**ABOUT THIS TASK:**
Word for word, return each entry that follows, with every image removed.

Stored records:
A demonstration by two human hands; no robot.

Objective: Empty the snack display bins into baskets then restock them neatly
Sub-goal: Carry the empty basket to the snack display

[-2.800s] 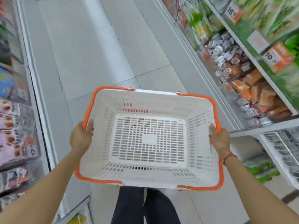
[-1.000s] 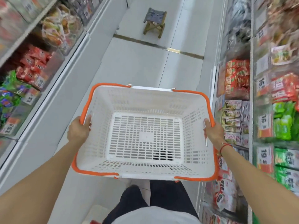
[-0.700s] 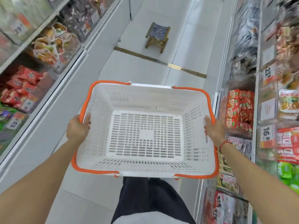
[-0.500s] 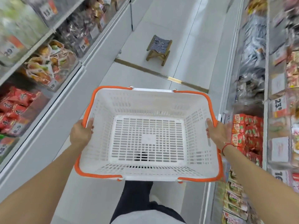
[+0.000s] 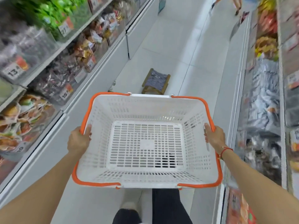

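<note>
I carry an empty white slotted basket (image 5: pixel 103 126) with an orange rim in front of me at waist height. My left hand (image 5: pixel 78 141) grips its left rim, thumb inside the wall. My right hand (image 5: pixel 215 137) grips the right rim the same way; a red cord sits on that wrist. Clear snack display bins (image 5: pixel 37 113) full of packets line the shelves on my left, and more bins (image 5: pixel 262 101) of silver and dark packets line the right.
A small wooden folding stool (image 5: pixel 156 81) stands on the white tiled aisle floor just beyond the basket. A person's legs (image 5: pixel 236 5) show far down the aisle at the top right. Price tags hang on the bin fronts.
I have walked forward down the aisle with the basket; the stool is now much closer, just past the basket's far edge. Both hands hold the rim as before.
</note>
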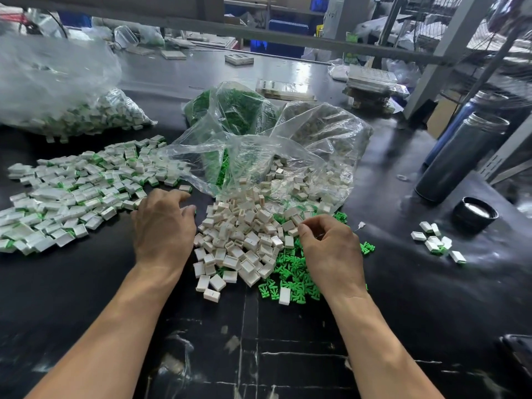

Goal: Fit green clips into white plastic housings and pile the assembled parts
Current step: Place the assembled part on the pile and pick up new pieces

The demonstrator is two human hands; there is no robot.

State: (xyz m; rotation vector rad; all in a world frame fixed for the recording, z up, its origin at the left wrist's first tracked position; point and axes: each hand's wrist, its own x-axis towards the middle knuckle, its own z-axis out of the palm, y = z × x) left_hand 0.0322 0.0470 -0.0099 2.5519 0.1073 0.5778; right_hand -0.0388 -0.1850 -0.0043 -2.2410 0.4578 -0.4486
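Observation:
A heap of white housings (241, 240) spills from an open clear bag (259, 156) at the table's middle. Loose green clips (290, 272) lie just right of and below the heap. Assembled white-and-green parts (74, 191) spread in a wide pile at the left. My left hand (164, 226) hovers palm down between that pile and the housings, fingers loosely curled, with a fleck of green at the fingertips. My right hand (331, 249) sits over the green clips, its fingers curled and thumb and forefinger drawn together. Whatever either hand holds is hidden.
A second bag of green clips (233, 110) stands behind the open one, and a full bag of assembled parts (66, 90) lies back left. At the right are a grey flask (457, 159), its black cap (475, 216) and a few assembled parts (436, 241).

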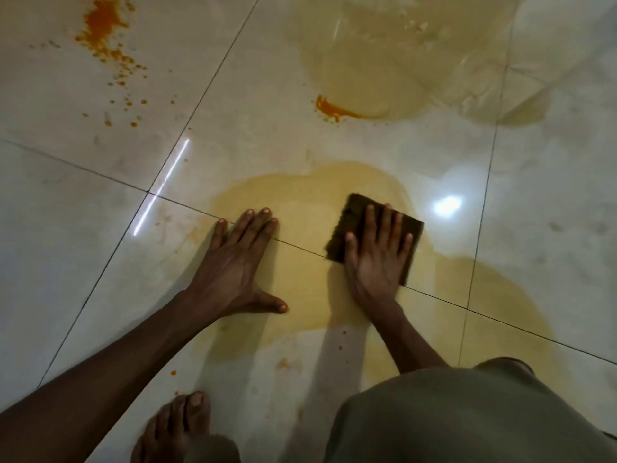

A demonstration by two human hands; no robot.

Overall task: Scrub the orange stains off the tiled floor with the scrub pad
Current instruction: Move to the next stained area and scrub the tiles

**SOLUTION TO THE EXERCISE:**
A demonstration by two human hands; no robot.

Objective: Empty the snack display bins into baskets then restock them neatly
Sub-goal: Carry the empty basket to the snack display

[-2.800s] 
[-1.000s] 
[-0.700s] 
[-0.500s] 
[+0.000s] 

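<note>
I carry an empty white slotted basket (image 5: pixel 103 126) with an orange rim in front of me at waist height. My left hand (image 5: pixel 78 141) grips its left rim, thumb inside the wall. My right hand (image 5: pixel 215 137) grips the right rim the same way; a red cord sits on that wrist. Clear snack display bins (image 5: pixel 37 113) full of packets line the shelves on my left, and more bins (image 5: pixel 262 101) of silver and dark packets line the right.
A small wooden folding stool (image 5: pixel 156 81) stands on the white tiled aisle floor just beyond the basket. A person's legs (image 5: pixel 236 5) show far down the aisle at the top right. Price tags hang on the bin fronts.
I have walked forward down the aisle with the basket; the stool is now much closer, just past the basket's far edge. Both hands hold the rim as before.
</note>
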
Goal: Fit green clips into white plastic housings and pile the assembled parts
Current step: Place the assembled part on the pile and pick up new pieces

The demonstrator is two human hands; there is no robot.

State: (xyz m; rotation vector rad; all in a world frame fixed for the recording, z up, its origin at the left wrist's first tracked position; point and axes: each hand's wrist, its own x-axis towards the middle knuckle, its own z-axis out of the palm, y = z × x) left_hand 0.0322 0.0470 -0.0099 2.5519 0.1073 0.5778; right_hand -0.0388 -0.1850 -0.0043 -2.2410 0.4578 -0.4486
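Observation:
A heap of white housings (241, 240) spills from an open clear bag (259, 156) at the table's middle. Loose green clips (290, 272) lie just right of and below the heap. Assembled white-and-green parts (74, 191) spread in a wide pile at the left. My left hand (164, 226) hovers palm down between that pile and the housings, fingers loosely curled, with a fleck of green at the fingertips. My right hand (331, 249) sits over the green clips, its fingers curled and thumb and forefinger drawn together. Whatever either hand holds is hidden.
A second bag of green clips (233, 110) stands behind the open one, and a full bag of assembled parts (66, 90) lies back left. At the right are a grey flask (457, 159), its black cap (475, 216) and a few assembled parts (436, 241).
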

A demonstration by two human hands; no robot.

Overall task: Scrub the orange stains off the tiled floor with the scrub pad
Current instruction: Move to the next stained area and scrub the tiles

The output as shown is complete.